Ян навострил уши, пытаясь сообразить, почему Серафима Потоцкая вдруг стала целью лектора, но тот уже переключился с покрасневшей девушки на основную тему.
— Так как основой гражданского законодательства в Османской империи является Коран, а уже от него, в свою очередь, происходит и свод законов для одаренных, вам надлежит к следующему занятию выучить свод «непростительных грехов» для одаренных. Не пугайтесь, это не семьдесят шесть тяжких грехов для праведных, в своде законов для одаренных всего двадцать четыре позиции.
Господин Киро оглядел аудиторию, посчитал, что ученики недостаточно прониклись серьезностью им сказанного, после чего добавил:
— Спрашивать буду выборочно. Кто не сможет ответить, будет готовить эссе на двадцать четыре листа, где каждый лист отведен под один из «непростительных грехов».
После лекции Потоцкая, не забыв обещания Яна, оказалась рядом с ним на соседней парте. Не одна, разумеется, за соседними столами расположилась и вся ее свита.
— Ну! — потребовала она. — Рассказывай!
Юноша от такого напора слегка опешил.
— Не раньше, чем ты расскажешь, почему тебя Киро отчитывал.
Девушка снова вспыхнула и поджала губки. Рыцари за ее спиной глухо заворчали.
— Это нечестно! — заявила вдруг Серафима.
Ян растерялся еще больше. Его только и хватило на довольно глупый вопрос:
— Почему?
— Я же в твою личную жизнь не лезу!
Тут Эссен мог бы поспорить — а чем еще было безапелляционное требование рассказать о вчерашнем вечере? — но не стал.

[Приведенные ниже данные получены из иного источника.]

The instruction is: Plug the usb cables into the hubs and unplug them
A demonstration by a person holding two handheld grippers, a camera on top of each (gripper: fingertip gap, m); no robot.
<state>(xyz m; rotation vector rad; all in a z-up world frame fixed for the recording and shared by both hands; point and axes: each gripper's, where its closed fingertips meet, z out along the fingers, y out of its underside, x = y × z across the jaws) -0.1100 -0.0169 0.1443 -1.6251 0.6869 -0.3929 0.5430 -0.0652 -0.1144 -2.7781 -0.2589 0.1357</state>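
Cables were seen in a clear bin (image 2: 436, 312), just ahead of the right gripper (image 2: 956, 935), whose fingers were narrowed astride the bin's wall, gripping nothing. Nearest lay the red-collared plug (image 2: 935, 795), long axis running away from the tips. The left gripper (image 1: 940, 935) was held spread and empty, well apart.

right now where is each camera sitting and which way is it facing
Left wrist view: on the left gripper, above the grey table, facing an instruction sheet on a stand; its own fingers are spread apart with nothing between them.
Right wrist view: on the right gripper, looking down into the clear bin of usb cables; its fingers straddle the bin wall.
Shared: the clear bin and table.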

Вместо этого он просто пожал плечами, как бы говоря: «Ну, как знаешь», — и, давая понять, что разговор продолжать не намерен, поднялся.
Девушка же явно разрывалась между желанием заявить в свойственной ей манере, что Яна никто не отпускал, и почти физической потребностью сделаться первой обладательницей «важной» сплетни. Победила, как ни странно, вовсе не гордыня.
— Я помолвлена с первым сыном графа Румянцевым, — снова покраснев, тихо сказала она.
— Мои поздравления, — буркнул Ян, не понимающий, какое отношение этот ответ имел к его вопросу.
— Румянцевы уже третье поколение служат послами в Османской империи, дурак!
Эссен мысленно стукнул себя ладонью по лбу и дал обещание всерьез заняться изучением всех этих благородных фамилий и их взаимоотношений, чтобы в будущем не попадать впросак. Он действительно чувствовал себя дураком — согласился обменять уникальную для Серафимы информацию на общедоступную. Если бы взял на себя труд хоть полчаса в день читать «Альманах Чести[3]», как это делает его сестра, мог бы просто отказаться рассказывать Потоцкой о вчерашнем вечере. Или выторговал бы в обмен что-то более значительное.